Hungarian economist, politician

László Baán (born 18 July 1961 in Budapest) is a Hungarian economist and museum curator.

Baán has been Director General of the Museum of Fine Arts in Budapest since 2004 and since 2011 has also been director of a new national collection of buildings at the museum.

== Education and career ==
Baán graduated in Economics and Science in Budapest. Between 1998 and 2004 he served as secretary of state of the Ministry of National Cultural Heritage.

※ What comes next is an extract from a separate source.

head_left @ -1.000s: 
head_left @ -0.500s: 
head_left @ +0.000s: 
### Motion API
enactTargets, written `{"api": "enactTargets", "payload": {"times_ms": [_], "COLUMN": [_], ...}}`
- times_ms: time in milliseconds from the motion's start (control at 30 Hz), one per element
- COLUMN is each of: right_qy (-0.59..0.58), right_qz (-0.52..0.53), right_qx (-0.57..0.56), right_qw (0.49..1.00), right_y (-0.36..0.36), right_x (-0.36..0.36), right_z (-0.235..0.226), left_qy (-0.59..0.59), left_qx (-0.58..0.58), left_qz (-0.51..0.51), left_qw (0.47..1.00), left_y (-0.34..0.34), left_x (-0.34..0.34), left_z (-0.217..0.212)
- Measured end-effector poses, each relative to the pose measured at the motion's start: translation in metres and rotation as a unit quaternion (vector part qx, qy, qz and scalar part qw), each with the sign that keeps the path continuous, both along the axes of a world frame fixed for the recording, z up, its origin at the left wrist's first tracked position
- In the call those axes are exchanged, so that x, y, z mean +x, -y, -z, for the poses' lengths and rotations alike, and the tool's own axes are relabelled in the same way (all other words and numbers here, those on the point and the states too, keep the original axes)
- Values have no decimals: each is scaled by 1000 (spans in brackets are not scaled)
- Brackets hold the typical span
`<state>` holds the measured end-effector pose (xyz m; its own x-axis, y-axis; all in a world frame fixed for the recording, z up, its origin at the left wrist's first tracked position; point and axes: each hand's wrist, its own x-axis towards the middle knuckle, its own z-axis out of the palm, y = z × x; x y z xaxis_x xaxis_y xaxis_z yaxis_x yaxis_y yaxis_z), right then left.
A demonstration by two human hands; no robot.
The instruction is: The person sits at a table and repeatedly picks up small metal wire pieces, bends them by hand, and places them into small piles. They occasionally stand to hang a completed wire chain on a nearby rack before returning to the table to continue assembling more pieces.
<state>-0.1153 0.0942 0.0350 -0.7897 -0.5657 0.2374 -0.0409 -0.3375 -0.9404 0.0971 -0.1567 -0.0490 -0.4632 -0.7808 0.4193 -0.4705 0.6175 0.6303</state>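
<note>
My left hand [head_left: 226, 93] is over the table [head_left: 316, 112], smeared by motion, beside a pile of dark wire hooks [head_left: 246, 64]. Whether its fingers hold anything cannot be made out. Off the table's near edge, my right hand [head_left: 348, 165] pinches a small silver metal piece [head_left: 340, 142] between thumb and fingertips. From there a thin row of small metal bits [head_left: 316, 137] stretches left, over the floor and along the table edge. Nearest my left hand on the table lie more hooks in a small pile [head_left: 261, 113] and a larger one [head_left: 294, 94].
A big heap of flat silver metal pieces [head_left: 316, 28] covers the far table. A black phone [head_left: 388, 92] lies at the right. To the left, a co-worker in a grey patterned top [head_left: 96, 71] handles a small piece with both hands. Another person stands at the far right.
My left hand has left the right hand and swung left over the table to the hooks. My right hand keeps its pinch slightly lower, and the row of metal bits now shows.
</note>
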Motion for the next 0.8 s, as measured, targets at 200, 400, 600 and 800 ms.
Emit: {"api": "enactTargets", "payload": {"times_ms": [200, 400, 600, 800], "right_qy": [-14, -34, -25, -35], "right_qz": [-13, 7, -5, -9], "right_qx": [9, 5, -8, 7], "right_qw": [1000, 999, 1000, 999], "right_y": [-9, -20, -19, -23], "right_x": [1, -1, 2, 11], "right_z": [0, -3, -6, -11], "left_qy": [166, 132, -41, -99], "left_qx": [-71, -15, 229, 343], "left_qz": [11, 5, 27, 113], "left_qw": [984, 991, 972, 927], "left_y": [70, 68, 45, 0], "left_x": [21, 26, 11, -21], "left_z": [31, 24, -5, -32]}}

In 2004, he was appointed him as Director General of the Museum of Fine Arts. In 2007, the Van Gogh exhibition was the 15th most popular exhibition in 2010 in its category, with a total of 231,000 visitors in the world's seventh most visited exhibition in 2010, according to The Art Newspaper. The institution has been among the 100 most visited museums in the world several times in recent years. In October 2007, the Museum of Fine Arts Museum launched a museological journal called Café, which became the magazine of the year in 2009 and won the third prize in the European Design Awards in 2011.

Under his leadership, an underground expansion of the Museum of Fine Arts was planned. The museum has submitted a successful EU grant application for the nearly four billion forints investment. The public procurement application was planned for the construction in early 2011, but the investment was stopped by the government in February 2011.

In 2012, he was appointed as Director of the National Gallery of Hungary due to the unification with the Museum of Fine Arts.

He is a member of the European Academy of Sciences and Arts.

== Controversies ==
As Director General of the Museum of Fine Arts, he made the museum for free in 2007 for Árpád Habony's wedding, at which he was the witness.

In the early 2010s, the Museum of Fine Arts borrowed ten valuable antique paintings to a Serbian street apartment, which was linked to Árpád Habony.

== Awards ==
In 2011, the French Minister of Culture Frédéric Mitterrand awarded Baán with the knightly degree of art and literary order of the French Republic. In 2017, he was awarded the Knights of Honor for his work on the development of cultural relations between France and Hungary.